• [Records from a dataset]:
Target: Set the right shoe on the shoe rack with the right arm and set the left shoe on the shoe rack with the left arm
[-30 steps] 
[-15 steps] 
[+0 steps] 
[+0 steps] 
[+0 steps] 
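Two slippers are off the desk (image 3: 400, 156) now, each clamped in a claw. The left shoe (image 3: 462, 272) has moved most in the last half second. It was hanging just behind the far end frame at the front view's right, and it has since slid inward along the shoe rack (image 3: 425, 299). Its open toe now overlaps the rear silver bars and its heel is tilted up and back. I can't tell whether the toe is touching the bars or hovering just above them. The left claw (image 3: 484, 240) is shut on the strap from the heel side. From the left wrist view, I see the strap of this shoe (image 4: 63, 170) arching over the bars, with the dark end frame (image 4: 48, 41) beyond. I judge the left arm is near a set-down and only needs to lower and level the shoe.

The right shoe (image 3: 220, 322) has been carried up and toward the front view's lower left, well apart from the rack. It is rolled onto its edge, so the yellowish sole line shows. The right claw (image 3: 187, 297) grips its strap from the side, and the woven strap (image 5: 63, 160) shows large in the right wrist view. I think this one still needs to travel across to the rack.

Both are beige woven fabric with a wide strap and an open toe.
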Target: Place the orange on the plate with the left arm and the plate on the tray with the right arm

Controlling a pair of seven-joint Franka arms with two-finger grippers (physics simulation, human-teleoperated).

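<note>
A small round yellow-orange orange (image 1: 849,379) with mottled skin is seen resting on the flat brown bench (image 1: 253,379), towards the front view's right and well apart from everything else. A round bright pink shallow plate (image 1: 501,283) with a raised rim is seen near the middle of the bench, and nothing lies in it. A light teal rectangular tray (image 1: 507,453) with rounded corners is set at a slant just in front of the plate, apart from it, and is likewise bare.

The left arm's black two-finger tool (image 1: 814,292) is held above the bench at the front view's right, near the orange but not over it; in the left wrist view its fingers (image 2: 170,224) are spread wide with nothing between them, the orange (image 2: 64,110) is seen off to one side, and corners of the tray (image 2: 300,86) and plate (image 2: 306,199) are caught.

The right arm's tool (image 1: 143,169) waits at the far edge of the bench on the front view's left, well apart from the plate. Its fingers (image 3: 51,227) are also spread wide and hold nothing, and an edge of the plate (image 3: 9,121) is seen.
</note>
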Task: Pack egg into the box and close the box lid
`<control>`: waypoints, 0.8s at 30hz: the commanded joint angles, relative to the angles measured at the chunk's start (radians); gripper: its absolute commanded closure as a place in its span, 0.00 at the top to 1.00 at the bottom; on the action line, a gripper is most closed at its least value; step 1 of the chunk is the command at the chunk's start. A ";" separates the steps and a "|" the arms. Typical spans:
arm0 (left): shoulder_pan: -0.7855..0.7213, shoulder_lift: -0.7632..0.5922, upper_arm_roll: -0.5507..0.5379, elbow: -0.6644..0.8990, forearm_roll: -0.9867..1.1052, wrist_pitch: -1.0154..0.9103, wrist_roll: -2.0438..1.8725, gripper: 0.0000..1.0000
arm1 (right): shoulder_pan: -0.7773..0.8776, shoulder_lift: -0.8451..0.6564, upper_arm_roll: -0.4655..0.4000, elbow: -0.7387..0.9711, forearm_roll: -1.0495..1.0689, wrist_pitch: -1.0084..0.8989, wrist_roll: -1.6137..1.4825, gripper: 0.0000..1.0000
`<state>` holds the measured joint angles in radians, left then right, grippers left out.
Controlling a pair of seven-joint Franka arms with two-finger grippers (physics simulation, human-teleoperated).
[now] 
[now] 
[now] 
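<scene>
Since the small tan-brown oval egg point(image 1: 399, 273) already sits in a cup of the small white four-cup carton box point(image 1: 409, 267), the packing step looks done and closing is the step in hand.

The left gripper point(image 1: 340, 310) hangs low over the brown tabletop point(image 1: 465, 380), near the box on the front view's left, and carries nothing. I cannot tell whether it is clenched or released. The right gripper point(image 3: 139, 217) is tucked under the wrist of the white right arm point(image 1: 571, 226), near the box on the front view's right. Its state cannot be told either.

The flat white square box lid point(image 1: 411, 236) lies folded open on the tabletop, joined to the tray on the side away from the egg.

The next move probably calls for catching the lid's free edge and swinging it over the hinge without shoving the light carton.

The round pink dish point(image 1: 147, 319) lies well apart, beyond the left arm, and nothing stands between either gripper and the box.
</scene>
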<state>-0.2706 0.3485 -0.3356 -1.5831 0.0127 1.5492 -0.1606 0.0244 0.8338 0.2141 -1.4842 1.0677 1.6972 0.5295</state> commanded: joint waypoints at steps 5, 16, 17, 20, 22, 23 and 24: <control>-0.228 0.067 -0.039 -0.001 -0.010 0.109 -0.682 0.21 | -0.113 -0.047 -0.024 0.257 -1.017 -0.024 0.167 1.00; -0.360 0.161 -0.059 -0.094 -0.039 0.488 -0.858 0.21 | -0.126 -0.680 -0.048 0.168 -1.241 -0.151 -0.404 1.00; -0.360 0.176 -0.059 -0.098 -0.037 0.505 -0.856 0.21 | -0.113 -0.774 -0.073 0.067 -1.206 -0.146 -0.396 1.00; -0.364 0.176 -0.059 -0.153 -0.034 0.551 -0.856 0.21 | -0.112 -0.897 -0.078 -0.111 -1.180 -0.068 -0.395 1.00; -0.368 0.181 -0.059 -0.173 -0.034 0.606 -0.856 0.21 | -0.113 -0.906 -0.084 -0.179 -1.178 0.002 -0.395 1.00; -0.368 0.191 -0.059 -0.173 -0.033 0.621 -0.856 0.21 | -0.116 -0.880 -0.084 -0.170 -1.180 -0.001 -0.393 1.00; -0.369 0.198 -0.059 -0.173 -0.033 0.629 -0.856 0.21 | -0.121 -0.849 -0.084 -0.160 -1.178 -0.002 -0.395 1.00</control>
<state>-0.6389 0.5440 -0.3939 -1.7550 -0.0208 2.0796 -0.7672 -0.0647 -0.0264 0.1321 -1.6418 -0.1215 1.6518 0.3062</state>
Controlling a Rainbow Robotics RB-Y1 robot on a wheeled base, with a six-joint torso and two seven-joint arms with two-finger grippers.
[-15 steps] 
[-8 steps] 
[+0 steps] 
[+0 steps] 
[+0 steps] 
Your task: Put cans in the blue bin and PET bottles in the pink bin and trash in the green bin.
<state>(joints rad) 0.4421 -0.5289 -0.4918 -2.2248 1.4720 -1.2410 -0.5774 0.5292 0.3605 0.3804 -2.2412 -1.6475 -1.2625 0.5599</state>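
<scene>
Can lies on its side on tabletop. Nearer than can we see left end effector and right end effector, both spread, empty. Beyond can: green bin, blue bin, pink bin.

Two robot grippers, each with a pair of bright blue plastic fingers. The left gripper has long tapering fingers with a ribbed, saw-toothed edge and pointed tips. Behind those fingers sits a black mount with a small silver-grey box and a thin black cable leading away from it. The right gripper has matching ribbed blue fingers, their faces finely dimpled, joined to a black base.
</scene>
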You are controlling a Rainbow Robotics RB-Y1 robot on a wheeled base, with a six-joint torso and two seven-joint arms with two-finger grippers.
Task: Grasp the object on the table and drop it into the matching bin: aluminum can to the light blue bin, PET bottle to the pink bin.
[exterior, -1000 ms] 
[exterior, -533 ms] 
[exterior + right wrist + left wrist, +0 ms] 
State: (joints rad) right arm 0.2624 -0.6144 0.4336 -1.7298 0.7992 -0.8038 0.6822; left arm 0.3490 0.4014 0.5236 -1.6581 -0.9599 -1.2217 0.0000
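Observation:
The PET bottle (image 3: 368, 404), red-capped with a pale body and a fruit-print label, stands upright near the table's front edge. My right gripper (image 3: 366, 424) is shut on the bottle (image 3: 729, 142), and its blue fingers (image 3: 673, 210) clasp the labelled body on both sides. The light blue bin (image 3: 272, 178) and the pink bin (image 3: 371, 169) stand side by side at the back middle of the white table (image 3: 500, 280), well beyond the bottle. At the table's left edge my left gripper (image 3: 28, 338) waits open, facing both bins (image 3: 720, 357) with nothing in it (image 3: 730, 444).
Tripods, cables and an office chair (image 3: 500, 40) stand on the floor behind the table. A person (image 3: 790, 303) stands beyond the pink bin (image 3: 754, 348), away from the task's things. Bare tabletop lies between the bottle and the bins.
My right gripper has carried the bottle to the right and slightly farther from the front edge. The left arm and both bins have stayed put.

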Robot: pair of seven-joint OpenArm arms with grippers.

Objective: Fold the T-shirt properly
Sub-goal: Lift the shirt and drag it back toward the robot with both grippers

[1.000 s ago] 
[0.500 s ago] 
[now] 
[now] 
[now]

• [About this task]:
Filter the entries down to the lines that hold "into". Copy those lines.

• [Result of this task]:
Task: Pack egg into the box and close the box lid
Task: Grasp the object on the table and drop it into the matching bin: aluminum can to the light blue bin, PET bottle to the pink bin.

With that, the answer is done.